以前、一浪して早稲田大学に進学した熊谷高校の教え子が「僕には何もアピールするものがないんです。大学時代はバイトしかしていないですし、高校時代の部活は中途半端ですし、早稲田に入れば自然と大手に就職できると思っていましたが大きな間違いでした」と話してくれました。

また、浦和市立時代の現役で明治大学に進学した男は大学1年生のときに「僕の高校時代は死んでました。周りの友人たちは高校時代に本気で部活をやっていたり、自転車で日本一周したり、いろんな経験をしているのに僕は部活も早期引退して、勉強しかしなかった。何もないんです」と話していました。

「社会勉強のためにアルバイト」と思っている方がいらっしゃるようですが、その「社会」が望んでいるのは、高校時代に本気で何かをやっていた若者です。

高校時代、文武両道を追い求めることこそが、彼らの将来のためになることを我々教師は肝に銘じておかねばなりません。
2017.05.22 2でなく1
卓球の平野美宇選手のスマッシュの打ち方は、普通の選手が1で引いて2で打つのに対し、彼女は1で打つので、相手選手は対応できないのだそうです。

サッカーのシュートと同じだと感じました。蹴り足を1で引いて2で蹴る生徒のキックは読みやすいので、蹴り足を後ろに引かずに蹴るように指示するのですが、一度後ろに引いて蹴るフォームが身体に染みついてしまっていると変えるのに一苦労です。

自転車のゴムチューブで両膝を結び、蹴り足を後ろに引けないようにしたり、前に転がしたボールを後ろから追いかけて行って飛びつくように蹴らせたりしますが、なかなか変わらない生徒がいます。

そういう生徒は、ボールがイレギュラーバウンドをすると空振りをしてしまいますし、自陣ゴール前でクリアーしようと思って足を後ろに引いているうちに、相手選手に先に触られて得点を許してしまいます。
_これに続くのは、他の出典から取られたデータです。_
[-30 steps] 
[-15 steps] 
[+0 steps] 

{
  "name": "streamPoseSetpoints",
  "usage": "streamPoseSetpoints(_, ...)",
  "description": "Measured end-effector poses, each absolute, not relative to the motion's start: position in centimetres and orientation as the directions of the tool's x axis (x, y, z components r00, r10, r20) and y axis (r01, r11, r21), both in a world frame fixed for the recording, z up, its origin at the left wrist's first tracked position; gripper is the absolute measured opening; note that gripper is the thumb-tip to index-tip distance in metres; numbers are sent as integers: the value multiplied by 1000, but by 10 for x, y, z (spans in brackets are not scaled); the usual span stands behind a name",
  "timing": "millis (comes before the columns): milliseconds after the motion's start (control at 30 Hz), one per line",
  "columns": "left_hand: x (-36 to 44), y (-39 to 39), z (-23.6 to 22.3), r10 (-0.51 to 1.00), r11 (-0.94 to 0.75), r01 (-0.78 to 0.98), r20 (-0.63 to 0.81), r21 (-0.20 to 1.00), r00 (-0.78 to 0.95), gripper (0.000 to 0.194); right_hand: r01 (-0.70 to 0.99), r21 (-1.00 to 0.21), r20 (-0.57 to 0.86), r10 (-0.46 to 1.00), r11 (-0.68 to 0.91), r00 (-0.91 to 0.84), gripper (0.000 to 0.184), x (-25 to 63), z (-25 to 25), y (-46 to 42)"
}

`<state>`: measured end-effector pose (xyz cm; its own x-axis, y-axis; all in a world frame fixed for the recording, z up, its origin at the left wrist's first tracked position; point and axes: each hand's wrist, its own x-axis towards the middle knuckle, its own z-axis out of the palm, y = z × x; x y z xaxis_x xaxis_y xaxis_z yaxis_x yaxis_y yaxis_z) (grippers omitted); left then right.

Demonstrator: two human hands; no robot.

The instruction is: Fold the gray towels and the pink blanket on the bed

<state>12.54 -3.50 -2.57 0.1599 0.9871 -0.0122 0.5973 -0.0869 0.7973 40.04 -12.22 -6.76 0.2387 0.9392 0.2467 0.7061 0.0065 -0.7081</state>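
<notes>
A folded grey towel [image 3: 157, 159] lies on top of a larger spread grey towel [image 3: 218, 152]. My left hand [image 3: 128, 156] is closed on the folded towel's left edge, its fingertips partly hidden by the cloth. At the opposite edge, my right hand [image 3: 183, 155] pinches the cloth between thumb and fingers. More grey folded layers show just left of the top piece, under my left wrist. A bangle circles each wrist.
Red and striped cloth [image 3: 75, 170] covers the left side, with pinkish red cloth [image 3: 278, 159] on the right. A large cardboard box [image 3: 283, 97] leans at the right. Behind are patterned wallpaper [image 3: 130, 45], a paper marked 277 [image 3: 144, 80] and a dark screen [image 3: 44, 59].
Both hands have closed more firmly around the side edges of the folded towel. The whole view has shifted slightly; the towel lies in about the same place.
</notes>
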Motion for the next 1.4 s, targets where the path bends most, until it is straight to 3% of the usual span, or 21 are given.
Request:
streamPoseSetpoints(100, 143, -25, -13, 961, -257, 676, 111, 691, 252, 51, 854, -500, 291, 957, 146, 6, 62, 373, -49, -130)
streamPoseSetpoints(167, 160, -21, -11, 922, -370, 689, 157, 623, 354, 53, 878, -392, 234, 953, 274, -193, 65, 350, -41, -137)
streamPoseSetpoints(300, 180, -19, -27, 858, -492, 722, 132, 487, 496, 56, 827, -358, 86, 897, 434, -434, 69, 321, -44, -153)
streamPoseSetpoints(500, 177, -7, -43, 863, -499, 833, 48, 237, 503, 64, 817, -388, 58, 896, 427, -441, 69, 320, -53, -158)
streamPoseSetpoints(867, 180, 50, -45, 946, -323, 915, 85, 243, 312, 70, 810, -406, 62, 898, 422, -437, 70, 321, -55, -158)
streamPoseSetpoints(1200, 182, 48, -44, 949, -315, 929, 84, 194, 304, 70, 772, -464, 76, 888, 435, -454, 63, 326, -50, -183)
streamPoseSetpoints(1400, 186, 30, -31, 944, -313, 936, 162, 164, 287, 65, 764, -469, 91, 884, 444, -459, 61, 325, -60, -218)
キックだけでなくターン(切り返し)も、腿前の筋肉でためてから拇指球を使うと1、2の動きになってしまい相手に読まれてしまいます。フラット接地で拇指球を使わずに反力をうまく利用して「アウトエッジ感覚」を使えるようになると格段に速くなります。

メッシ、アザールなどの一流選手は1、2でなく1で身体を動かすことが多いので、生徒たちには、彼らの動きを参考にしてもらいらいものです。